Thanks to Mark Davis and Richard Gillam for an initial review and helpful comments.

String Construction from Supplementary Characters

Edition 3 section 15.5.3.2 defines String.fromCharCode() which takes zero, one, or more 16-bit Unicode code unit values and creates the corresponding string. It does not directly handle supplementary code points. This is inconvenient, see the discussion of \u in my earlier Unicode support proposal for ECMAScript Edition 4 (es4-unicode.html).

Proposal: To extend String.fromCharCode() to accept supplementary Unicode code points. Instead of ToUInt16, each argument would be converted with ToInt32 (or ToUInt32). Values 0..ffff are processed as before. Values 10000..10ffff yield a pair of surrogate code units. Other values throw an exception.

For example, instead of String.fromCharCode(0x61, 0xd840, 0xdc01) one could then simply write String.fromCharCode(0x61, 0x20001) and get the same string.

String Comparisons

Edition 3 section 15.5.4.9 String.prototype.localeCompare() has a very abbreviated explanation of canonical equivalence, and one part requires canonical equivalence while another only recommends it.
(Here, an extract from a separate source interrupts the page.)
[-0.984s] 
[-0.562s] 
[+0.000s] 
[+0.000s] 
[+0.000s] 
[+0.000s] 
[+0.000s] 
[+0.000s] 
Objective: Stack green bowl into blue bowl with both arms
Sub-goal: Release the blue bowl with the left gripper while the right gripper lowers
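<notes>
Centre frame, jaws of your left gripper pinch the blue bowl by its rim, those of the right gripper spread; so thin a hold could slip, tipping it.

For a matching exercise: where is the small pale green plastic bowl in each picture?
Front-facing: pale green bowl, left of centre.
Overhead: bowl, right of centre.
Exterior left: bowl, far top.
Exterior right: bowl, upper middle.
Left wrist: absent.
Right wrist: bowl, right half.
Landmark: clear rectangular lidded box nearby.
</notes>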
Proposal: To update the text for this function by largely referring to relevant sections of the Unicode Standard, without expanding the required semantics of the function. Specifically (changes with ~~strikethrough~~ and italics):

In the second NOTE make the following changes: "This function is intended to rely on whatever language-sensitive comparison functionality is available to the ECMAScript environment from the host environment, and to compare according to the ruls of the host environment's current locale. It is ~~strongly recommended~~ required that this function treat strings that are canonically equivalent according to the Unicode standard as identical ~~(in other words, compare the strings as if they had both been converted to Normalised Form C or D first)~~. It is also recommended that this function not honour Unicode compatibility equivalences or decompositions. For a definition and discussion of canonical equivalence see the Unicode Standard, chapters 2 and 3, as well as UAX #15 Unicode Normalization Forms and UTN #5 Canonical Equivalence in Applications. See also UTS #10 Unicode Collation Algorithm."
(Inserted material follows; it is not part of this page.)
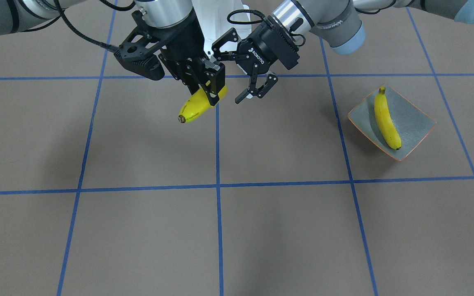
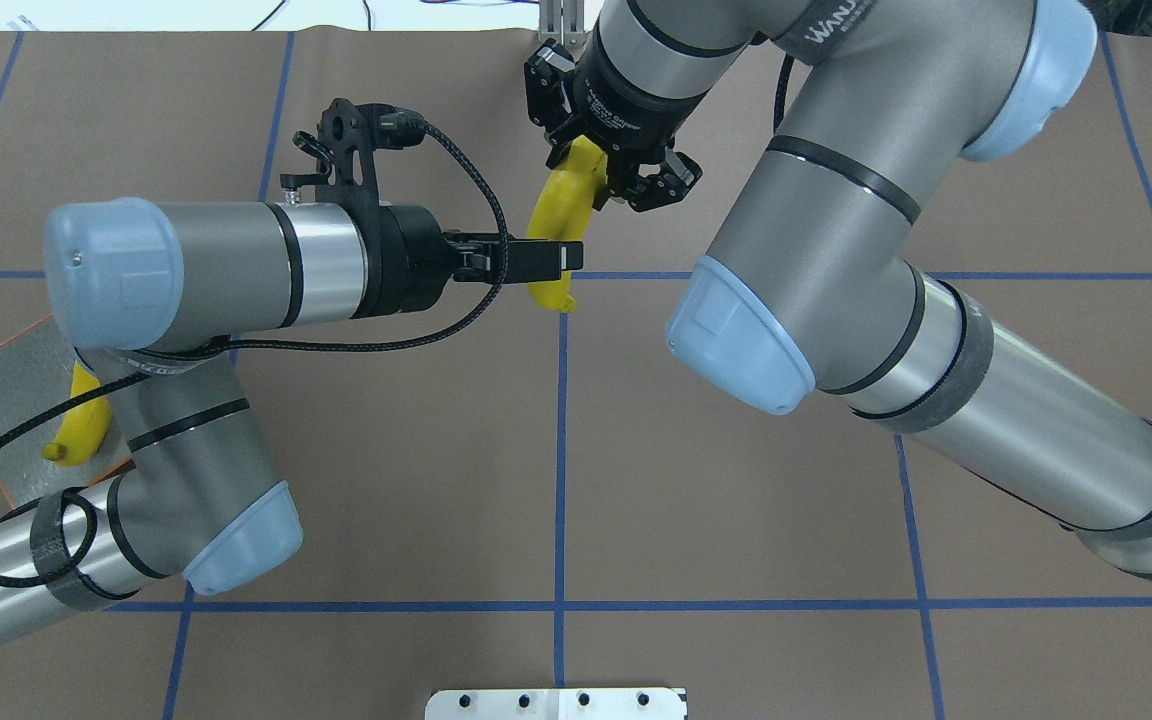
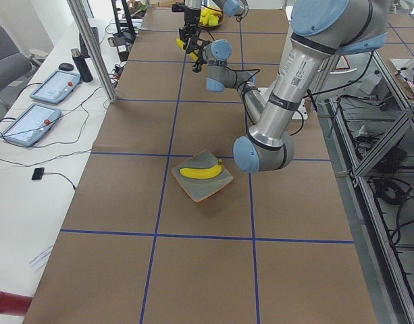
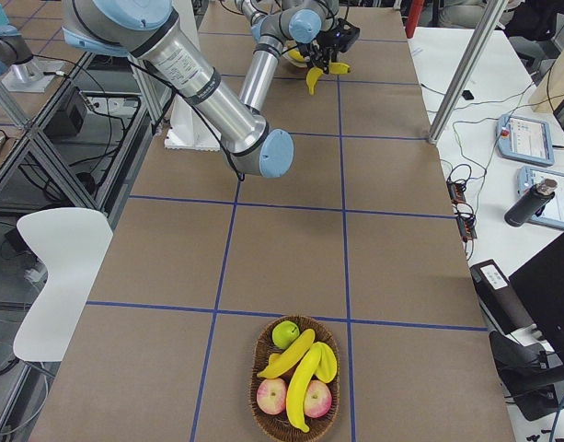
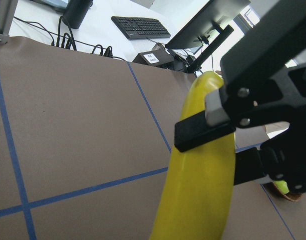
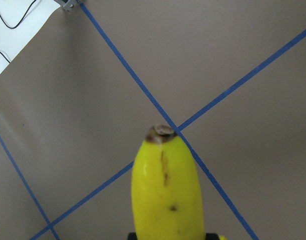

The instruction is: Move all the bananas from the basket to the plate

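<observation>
My right gripper (image 1: 211,91) is shut on one end of a yellow banana (image 1: 195,107), which hangs above the table's middle with its dark tip pointing down. My left gripper (image 1: 225,75) is open, with its fingers on either side of that banana (image 5: 202,190). A second banana (image 1: 386,119) lies on the grey-green, orange-rimmed plate (image 1: 416,123) at the robot's left. The wicker basket (image 4: 259,391) at the far right end holds more bananas (image 4: 305,387).
Apples (image 4: 272,396) share the basket with the bananas. The white robot base (image 2: 556,703) sits at the table's near edge. A side desk with tablets (image 3: 41,101) and an aluminium post (image 3: 92,50) runs along the operators' side.
</observation>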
Change the following paragraph: "If no language-sensitive comparison at all is available from the host environment, this function may perform a ~~bitwise~~ canonical equivalence comparison."

Message Formatting

Internationalized programming requires message formatting where message values are inserted at grammatically appropriate positions. Depending on the language, the order of such value inserts in a message sentence may change.

Proposal: To add a function like String.formatMessage(format, valueMap) that supports variable-position inserts.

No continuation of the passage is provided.